▸ **REQUIRED WORK**
Beginning at the first line of the data, print each line exactly, stopping after the line that contains "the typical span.".
╭──
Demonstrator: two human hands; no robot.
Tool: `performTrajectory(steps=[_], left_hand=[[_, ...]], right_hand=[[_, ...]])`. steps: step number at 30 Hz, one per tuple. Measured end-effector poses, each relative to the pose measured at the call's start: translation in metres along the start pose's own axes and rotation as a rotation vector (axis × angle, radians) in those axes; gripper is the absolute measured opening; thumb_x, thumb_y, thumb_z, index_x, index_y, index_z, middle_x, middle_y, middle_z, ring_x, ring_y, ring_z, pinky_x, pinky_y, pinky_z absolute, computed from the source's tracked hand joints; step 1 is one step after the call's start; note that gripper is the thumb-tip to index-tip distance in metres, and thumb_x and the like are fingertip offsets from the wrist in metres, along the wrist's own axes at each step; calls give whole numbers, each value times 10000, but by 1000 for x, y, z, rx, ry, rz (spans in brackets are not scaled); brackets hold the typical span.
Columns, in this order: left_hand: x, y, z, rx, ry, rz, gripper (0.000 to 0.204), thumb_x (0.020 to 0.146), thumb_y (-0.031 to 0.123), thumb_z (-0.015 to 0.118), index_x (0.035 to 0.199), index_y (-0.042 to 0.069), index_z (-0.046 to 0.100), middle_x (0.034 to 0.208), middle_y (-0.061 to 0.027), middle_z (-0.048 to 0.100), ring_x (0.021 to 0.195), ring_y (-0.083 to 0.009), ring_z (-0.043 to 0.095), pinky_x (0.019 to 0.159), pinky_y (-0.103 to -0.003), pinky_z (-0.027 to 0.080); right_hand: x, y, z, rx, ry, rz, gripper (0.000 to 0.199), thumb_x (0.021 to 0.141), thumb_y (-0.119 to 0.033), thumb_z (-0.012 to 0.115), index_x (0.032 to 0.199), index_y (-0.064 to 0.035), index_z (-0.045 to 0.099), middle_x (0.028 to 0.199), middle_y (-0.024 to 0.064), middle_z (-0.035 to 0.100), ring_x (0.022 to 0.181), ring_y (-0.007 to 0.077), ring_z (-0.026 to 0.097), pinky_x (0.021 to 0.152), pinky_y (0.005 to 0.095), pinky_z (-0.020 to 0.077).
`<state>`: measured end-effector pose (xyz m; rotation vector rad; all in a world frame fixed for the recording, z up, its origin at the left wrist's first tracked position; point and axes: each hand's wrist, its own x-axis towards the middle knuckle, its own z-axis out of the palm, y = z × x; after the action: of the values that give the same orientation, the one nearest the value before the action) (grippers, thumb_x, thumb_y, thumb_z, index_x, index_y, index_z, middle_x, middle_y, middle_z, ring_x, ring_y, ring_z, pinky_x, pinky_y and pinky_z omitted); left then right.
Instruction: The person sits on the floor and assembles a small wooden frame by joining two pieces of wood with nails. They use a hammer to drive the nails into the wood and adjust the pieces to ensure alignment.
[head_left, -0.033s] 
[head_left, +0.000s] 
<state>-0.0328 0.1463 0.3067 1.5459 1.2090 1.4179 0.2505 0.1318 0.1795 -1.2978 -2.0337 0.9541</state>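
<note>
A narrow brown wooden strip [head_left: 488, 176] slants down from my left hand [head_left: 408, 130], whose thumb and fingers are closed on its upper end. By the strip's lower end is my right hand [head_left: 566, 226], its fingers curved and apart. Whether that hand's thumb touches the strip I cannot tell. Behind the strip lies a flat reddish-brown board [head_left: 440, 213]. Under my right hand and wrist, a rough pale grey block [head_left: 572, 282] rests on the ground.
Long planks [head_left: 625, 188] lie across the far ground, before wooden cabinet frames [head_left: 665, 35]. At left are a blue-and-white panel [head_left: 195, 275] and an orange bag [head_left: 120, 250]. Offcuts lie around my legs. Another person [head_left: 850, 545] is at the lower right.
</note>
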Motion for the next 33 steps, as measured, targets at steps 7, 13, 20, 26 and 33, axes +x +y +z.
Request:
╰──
▸ **OUTPUT OF THE TASK**
Demonstrator: two human hands; no robot.
Tool: `performTrajectory(steps=[_], left_hand=[[_, ...]], right_hand=[[_, ...]])`. steps: step number at 30 Hz, one per tuple. Measured end-effector poses, each relative to the pose measured at the call's start: translation in metres along the start pose's own axes and rotation as a rotation vector (axis × angle, radians) in those axes; gripper is the absolute measured opening; thumb_x, thumb_y, thumb_z, index_x, index_y, index_z, middle_x, middle_y, middle_z, ring_x, ring_y, ring_z, pinky_x, pinky_y, pinky_z absolute, computed from the source's tracked hand joints; step 1 is one step after the call's start; note that gripper is the thumb-tip to index-tip distance in metres, and thumb_x and the like are fingertip offsets from the wrist in metres, along the wrist's own axes at each step; calls give whole numbers, each value times 10000, but by 1000 for x, y, z, rx, ry, rz (spans in brackets are not scaled); brackets hold the typical span.

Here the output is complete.